Our subject brings us into consideration of the things which the history of our common law shows have had attached to them. This is in return for the public benefits they have disproportionately enjoyed. The principle in the maxim qui sentit commodum, sentire debet et onus-who feels a benefit, should accept a burden-applies. This is especially true in a country, the genius of whose rule is that public law grants to no one at public expense exclusive benefits or privileges. A consideration is the irrebuttable presumption of every public grant to a private citizen. What this history shows was exacted of every beneficiary for what specially was accorded to him out of common right is a part of our common law. We deduce therefrom the conclusion of the limit of the exaction, under constitutional safeguards, in American

law.

Also, from the history of instances deductions will be drawn in the application of principles, underlying or specifically declared, to new enterprises, new agencies and new forces. These add to or render

obsolete the old, and bring the new under the old principles because of the maxim last above stated.

New discoveries have wonderfully widened activities, both in purely private businesses and in those which take on a quasi-public character. Sometimes the line of distinction between them shades almost imperceptibly to one or the other side. Statutory declaration, also, may determine where an activity may belong. If, however, there is plain invasion of private right, the statute may be deemed void.

Herein it will be deemed necessary to consider the question of monopoly and its lawfulness. Monopoly would seem to be a factor in the solution of such a question, and this would be a question rather of fact than of law.

Having passed the consideration of the existence of public interest in businesses privately conducted, we reach the point of the nature of the burden that may be imposed, and the obligation of its just imposition. It may be remarked, also, that franchises, in this work, will be considered in a twofold aspect, that is to say, as a privilege enjoyed by reason of a private business being affected by a public interest, and as granted to an artificial being, that is to say, a corporation.

Text books and decisions often speak indistinguishably of public service corporations when they state principles applicable, purely, to the nature of businesses conducted, whether by a corporation, an unincorporated company, a partnership or an individual. Notably it may be said that in Massachusetts companies carrying on businesses affected with a public interest are seldom, if ever, incorporated. The title

for this book has been chosen, among other reasons, to include businesses, whether or not they may be owned or conducted by artificial, as distinguished from natural, persons.

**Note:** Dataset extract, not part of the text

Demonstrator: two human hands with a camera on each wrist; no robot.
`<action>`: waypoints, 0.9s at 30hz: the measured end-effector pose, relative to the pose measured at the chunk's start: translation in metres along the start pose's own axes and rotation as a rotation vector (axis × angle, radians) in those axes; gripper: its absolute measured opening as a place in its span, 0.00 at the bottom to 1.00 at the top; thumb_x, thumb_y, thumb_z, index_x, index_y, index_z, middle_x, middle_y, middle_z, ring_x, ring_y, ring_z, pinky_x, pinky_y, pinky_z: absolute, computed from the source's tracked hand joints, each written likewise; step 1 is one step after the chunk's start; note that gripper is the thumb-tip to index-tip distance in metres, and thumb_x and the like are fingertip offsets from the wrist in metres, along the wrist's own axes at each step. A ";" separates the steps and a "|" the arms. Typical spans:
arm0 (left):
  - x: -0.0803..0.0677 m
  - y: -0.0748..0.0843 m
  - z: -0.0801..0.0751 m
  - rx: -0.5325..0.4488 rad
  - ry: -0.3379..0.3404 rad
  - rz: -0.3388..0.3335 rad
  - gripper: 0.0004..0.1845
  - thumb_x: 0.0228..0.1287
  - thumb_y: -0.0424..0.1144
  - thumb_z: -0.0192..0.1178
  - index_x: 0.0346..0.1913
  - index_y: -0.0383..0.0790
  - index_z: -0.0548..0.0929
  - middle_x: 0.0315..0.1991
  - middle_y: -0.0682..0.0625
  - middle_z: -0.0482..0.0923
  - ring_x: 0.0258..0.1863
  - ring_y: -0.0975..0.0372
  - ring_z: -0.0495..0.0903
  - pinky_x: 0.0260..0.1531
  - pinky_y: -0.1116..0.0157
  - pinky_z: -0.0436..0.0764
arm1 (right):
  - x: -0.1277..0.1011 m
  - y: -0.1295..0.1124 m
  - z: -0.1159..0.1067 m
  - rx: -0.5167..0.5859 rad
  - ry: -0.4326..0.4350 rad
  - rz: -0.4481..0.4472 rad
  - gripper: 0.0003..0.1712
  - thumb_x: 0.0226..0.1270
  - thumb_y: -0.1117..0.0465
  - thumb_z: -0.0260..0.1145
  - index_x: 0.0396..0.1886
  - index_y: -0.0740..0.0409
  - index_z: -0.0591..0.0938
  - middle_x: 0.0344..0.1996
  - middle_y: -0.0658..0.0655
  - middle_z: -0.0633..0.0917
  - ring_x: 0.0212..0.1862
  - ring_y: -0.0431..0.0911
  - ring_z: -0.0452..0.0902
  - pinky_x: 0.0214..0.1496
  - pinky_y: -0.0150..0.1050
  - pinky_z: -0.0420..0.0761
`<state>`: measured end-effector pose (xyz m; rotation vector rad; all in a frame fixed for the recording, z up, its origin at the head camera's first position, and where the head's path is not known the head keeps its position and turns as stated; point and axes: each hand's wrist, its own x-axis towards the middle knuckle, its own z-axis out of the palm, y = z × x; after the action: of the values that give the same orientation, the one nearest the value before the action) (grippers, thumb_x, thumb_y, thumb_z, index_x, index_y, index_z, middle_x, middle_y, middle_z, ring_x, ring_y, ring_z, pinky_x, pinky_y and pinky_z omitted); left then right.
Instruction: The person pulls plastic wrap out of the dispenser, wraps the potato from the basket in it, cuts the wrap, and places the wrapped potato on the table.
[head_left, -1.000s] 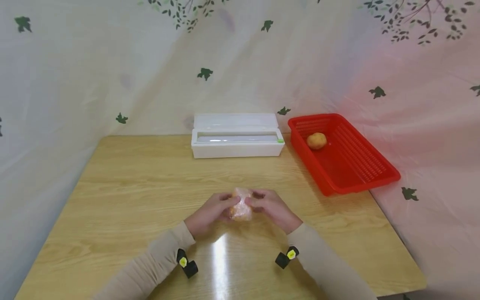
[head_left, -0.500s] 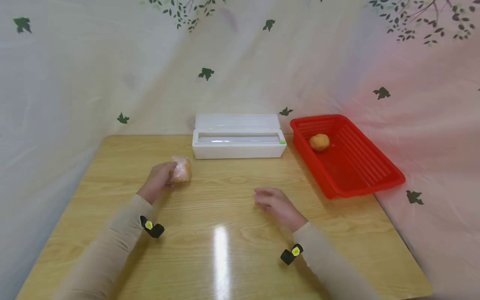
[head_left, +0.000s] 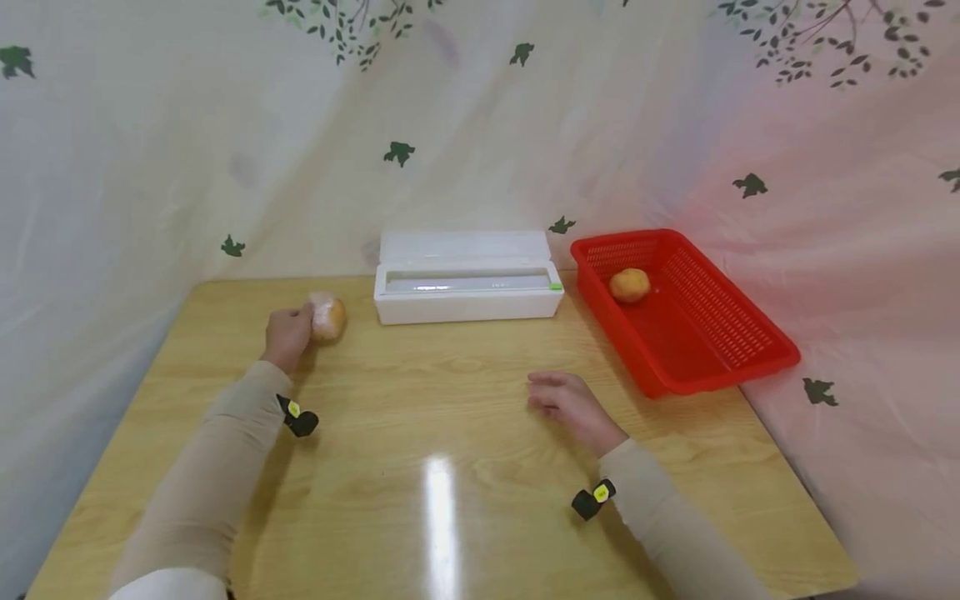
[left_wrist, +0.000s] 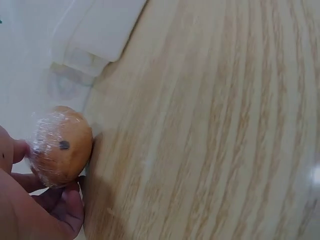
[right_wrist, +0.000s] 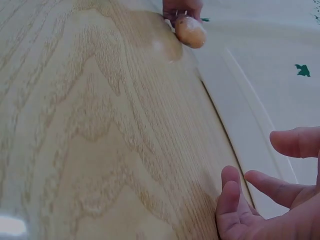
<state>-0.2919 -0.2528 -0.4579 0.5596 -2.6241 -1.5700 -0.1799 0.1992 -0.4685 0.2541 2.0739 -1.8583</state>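
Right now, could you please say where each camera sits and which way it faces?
Head: worn on head, facing forward-down over table, white box, red basket; left grip, right grip, sleeves show.
Left wrist: worn there, facing wrapped potato; left grip shows.
Right wrist: worn there, facing across table; both grips show.
Head and right wrist share both grips and wrapped potato.

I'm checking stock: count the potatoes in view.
2: a film-wrapped potato in the left hand and another potato in the red basket, whose sides might hide more.
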 end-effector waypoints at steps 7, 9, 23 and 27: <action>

Finally is considered an aspect which belongs entirely to our dual system of government. The states, being the ultimate owners of all property, have delegated to our general government a certain control thereover by virtue of the commerce clause in our Federal Constitution. The Congress calls this control into exercise where use does not directly interfere with the operation of that clause. For its more complete protection the Congress specifically provides. When it so provides its will is the supreme law of the land insofar as in conformity to the purpose of such clause and there is no repugnance to other federal constitutional guarantees. That will can no more be interfered with by state constitutions than by state statutes. Statutes by Congress, respecting railroads and other instrumentalities of interstate commerce, are endeavored to be fully treated, and also the control they exercise over the instrumentalities of that commerce. The regulation of public service companies and the regulation of the instrumentalities of commerce, it will be shown, have much in common, but depend on different principles, the former arising out of owners of property seeking benefits from the public, the latter from a government with delegated powers imposing a burden on property. The title selected for this work-State and Interstate Utilities-indicates that it will be attempted to state the law in an independent or separate way, where the two classes of utilities need to be distinguished.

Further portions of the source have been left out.